Per l’insorgenza dell’OME esistono numerosi fattori di rischio tra cui ricordiamo:

  • la maggiore incidenza si osserva tra i 6 e gli 11 mesi di età; se il primo episodio di OMA avviene nel primo anno di vita aumenta la probabilità di successiva ricorrenza degli stessi;
  • il sesso maschile è un debole fattore di rischio
  • predisposizione genetica
  • frequentare l’asilo comporta un rischio di OME tre volte superiore a quello dei bambini che non frequentano comunità e nidi
  • diversi studi indicano il fumo passivo in particolare, quello materno, come fattore di rischio per patologie acute e croniche a carico dell’orecchio medio
  • il soggetto allergico presenta un’infiammazione dell’epitelio respiratorio in particolare a livello della tuba di Eustachio  
  • studi recenti suggeriscono correlazione tra otite media e massa corporea eccessiva (obesità).

Di contro l’allattamento al seno svolge una funzione  protettiva.

Nelle patologie uditive del bambino la conformazione della  tuba di Eustachio ha un ruolo centrale in quanto è più corta, più orizzontale (pendenza di 10° contro i 45° nell’adulto), funzionalmente più immatura rispetto a quella dell’adulto.

La diagnosi di OME si basa sullo studio della membrana timpanica, di cui si valutano: integrità, posizione, colore, trasparenza, luminosità e mobilità. In tutti i bambini è opportuno valutare la soglia audiometrica oltre che la rispondenza del sistema timpano-ossiculare attraverso il timpanogramma, test che fornisce informazioni sulla presenza di fluido e sulle condizioni pressorie nell’orecchio medio, sulla mobilità del sistema timpano-ossiculare, su retrazioni e perforazioni della membrana timpanica e sulla funzionalità della tuba di Eustachio.

Per l’analisi della sensibilità uditiva la tecnica varia in considerazione dell’età:

  • Sotto i 6 mesi di vita si ricorre ai potenziali evocati uditivi,  
  • Tra i 6 e i 12 mesi la scelta più comune è l’audiometria comportamentale
  • Tra 1 e 2 anni viene usata l’audiometria con rinforzo visivo
  • L’audiometria è in genere considerata adatta a bambini di età superiore ai 5-6 anni.
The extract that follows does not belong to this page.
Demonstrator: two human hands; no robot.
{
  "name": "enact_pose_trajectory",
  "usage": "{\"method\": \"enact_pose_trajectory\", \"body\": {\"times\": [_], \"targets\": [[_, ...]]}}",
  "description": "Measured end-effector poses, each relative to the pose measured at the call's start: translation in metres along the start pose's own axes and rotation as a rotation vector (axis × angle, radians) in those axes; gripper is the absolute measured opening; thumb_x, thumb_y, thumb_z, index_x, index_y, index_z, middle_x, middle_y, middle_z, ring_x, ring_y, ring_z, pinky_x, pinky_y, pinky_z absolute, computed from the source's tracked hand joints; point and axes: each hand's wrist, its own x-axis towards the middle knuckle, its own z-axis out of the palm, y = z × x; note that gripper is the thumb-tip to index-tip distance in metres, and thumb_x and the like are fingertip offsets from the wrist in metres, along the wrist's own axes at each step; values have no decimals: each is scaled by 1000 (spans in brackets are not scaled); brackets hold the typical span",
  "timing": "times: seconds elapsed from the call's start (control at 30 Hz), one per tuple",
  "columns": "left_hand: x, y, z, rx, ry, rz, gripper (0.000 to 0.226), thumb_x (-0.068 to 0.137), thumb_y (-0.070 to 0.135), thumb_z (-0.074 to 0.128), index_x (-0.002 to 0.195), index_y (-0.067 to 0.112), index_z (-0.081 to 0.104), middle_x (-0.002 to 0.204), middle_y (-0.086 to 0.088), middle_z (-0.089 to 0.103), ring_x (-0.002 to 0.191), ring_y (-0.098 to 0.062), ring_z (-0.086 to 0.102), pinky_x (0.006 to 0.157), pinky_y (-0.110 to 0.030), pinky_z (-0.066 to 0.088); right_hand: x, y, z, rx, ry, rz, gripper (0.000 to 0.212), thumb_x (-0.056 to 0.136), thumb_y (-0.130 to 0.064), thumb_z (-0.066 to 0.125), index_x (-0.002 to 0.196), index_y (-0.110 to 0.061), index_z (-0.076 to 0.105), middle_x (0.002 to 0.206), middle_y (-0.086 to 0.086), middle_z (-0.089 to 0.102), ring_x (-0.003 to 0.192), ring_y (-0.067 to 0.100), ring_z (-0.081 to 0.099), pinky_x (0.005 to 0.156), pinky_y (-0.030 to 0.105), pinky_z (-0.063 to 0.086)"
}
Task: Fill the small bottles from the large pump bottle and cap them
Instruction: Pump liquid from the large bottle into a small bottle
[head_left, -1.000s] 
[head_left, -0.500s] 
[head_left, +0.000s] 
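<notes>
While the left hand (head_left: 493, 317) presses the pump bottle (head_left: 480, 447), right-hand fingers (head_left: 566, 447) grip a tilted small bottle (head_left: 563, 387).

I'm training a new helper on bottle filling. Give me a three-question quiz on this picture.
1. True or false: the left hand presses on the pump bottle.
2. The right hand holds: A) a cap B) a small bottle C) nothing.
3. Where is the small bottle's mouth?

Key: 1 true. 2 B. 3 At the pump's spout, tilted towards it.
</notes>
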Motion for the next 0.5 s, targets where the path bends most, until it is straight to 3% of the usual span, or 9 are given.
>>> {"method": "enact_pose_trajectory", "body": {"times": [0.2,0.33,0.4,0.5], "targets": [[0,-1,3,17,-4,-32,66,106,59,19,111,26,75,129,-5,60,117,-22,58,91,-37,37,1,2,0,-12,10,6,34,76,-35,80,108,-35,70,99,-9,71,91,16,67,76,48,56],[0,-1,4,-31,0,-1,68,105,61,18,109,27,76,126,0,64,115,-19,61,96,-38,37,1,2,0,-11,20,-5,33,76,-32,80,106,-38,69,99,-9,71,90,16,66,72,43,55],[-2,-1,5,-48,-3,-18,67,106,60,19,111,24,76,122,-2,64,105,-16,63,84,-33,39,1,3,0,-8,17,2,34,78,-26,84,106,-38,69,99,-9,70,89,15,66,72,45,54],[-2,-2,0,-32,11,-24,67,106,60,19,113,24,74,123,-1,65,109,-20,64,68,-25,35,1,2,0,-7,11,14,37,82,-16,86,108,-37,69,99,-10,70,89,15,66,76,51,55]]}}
La Terapia Termale rappresenta uno dei presidi terapeutici più antichi e validi della tradizione medica e può essere indicata anche come alternativa o in attesa dell’intervento chirurgico, mentre  le acque  ritenute più idonee  sono quelle solfuree e salso-bromo-iodiche. I trattamenti si protraggono per 12 giorni.

In generale le terapia inalatorie nel bambino vengono praticate secondo la tecnica Politzer, che consiste nell'insufflare gas solfureo nella cavità timpanica attraverso la manovra di Politzer  (deglutizioni a narici chiuse con conseguente aumento della pressione dell'aria nel rinofaringe). In questa maniera si provoca l'apertura della tuba di Eustachio e la conseguente penetrazione del gas nel cavo timpanico. 

Altre possibilità terapeutiche sono quelle farmacologiche quali la terapia con decongestinanti nasali e antistaminici (basata sulla diminuzione, attraverso una vasocostrizione e gli effetti dell’istamina, della congestione e delle secrezioni mucose che rivestono la tuba uditiva ed il rinofaringe, anche se di natura allergica); la terapia antibiotica (in relazione alla componente  infettiva dell’effusione timpanica); la terapia corticosteroidea (qualora si presupponga  che la tuba risulti ostruita a causa del tessuto linfatico tubarico infiammato); la terapia mucolitica (per rompere i ponti disolfuro che si formano tra le mucoproteine, rendendo più fluida la secrezione della cassa timpanica e quindi più agevole l’espulsione attraverso la tuba uditiva).